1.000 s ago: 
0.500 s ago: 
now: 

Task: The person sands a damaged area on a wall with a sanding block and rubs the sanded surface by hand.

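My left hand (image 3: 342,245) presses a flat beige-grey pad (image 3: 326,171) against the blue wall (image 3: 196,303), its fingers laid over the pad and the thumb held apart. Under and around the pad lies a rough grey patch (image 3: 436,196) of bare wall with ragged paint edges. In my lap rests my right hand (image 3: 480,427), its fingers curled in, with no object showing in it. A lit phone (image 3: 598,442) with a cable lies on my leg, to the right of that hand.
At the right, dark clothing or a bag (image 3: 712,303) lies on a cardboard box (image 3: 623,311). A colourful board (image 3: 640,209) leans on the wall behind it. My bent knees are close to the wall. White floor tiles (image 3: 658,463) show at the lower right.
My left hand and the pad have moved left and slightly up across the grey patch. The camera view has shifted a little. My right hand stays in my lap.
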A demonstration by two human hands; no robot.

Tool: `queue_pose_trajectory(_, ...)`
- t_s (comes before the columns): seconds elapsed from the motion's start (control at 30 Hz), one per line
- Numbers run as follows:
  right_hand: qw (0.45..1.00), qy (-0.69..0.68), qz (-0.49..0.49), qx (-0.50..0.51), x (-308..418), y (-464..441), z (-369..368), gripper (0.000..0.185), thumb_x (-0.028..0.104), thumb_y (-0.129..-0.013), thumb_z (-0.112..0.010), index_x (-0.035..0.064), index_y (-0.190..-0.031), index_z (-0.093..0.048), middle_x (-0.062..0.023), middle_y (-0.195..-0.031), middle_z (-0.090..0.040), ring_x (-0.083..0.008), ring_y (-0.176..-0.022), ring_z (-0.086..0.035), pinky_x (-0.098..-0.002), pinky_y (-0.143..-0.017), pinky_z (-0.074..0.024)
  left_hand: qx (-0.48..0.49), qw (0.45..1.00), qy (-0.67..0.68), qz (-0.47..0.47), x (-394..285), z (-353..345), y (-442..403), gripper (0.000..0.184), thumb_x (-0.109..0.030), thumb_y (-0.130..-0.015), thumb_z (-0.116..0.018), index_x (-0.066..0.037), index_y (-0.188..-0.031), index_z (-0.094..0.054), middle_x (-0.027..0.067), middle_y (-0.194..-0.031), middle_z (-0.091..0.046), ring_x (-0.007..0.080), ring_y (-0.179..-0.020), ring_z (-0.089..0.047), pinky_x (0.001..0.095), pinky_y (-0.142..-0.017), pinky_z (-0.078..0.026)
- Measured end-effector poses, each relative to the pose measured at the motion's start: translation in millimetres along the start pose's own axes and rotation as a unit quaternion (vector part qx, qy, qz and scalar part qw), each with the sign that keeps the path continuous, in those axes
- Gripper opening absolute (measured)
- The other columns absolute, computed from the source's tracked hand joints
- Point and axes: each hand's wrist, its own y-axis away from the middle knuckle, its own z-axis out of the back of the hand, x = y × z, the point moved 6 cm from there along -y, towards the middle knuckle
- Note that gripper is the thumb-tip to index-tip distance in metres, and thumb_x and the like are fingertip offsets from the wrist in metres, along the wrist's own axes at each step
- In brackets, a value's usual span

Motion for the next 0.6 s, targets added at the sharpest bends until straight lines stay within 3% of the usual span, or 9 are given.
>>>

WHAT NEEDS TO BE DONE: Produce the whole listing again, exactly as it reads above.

OUTPUT OF THE TASK:
1.000 s ago: 
0.500 s ago: 
now: 

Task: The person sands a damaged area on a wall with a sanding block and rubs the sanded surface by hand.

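My left hand (image 3: 342,245) presses a flat beige-grey pad (image 3: 326,171) against the blue wall (image 3: 196,303), its fingers laid over the pad and the thumb held apart. Under and around the pad lies a rough grey patch (image 3: 436,196) of bare wall with ragged paint edges. In my lap rests my right hand (image 3: 480,427), its fingers curled in, with no object showing in it. A lit phone (image 3: 598,442) with a cable lies on my leg, to the right of that hand.
At the right, dark clothing or a bag (image 3: 712,303) lies on a cardboard box (image 3: 623,311). A colourful board (image 3: 640,209) leans on the wall behind it. My bent knees are close to the wall. White floor tiles (image 3: 658,463) show at the lower right.
My left hand and the pad have moved left and slightly up across the grey patch. The camera view has shifted a little. My right hand stays in my lap.
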A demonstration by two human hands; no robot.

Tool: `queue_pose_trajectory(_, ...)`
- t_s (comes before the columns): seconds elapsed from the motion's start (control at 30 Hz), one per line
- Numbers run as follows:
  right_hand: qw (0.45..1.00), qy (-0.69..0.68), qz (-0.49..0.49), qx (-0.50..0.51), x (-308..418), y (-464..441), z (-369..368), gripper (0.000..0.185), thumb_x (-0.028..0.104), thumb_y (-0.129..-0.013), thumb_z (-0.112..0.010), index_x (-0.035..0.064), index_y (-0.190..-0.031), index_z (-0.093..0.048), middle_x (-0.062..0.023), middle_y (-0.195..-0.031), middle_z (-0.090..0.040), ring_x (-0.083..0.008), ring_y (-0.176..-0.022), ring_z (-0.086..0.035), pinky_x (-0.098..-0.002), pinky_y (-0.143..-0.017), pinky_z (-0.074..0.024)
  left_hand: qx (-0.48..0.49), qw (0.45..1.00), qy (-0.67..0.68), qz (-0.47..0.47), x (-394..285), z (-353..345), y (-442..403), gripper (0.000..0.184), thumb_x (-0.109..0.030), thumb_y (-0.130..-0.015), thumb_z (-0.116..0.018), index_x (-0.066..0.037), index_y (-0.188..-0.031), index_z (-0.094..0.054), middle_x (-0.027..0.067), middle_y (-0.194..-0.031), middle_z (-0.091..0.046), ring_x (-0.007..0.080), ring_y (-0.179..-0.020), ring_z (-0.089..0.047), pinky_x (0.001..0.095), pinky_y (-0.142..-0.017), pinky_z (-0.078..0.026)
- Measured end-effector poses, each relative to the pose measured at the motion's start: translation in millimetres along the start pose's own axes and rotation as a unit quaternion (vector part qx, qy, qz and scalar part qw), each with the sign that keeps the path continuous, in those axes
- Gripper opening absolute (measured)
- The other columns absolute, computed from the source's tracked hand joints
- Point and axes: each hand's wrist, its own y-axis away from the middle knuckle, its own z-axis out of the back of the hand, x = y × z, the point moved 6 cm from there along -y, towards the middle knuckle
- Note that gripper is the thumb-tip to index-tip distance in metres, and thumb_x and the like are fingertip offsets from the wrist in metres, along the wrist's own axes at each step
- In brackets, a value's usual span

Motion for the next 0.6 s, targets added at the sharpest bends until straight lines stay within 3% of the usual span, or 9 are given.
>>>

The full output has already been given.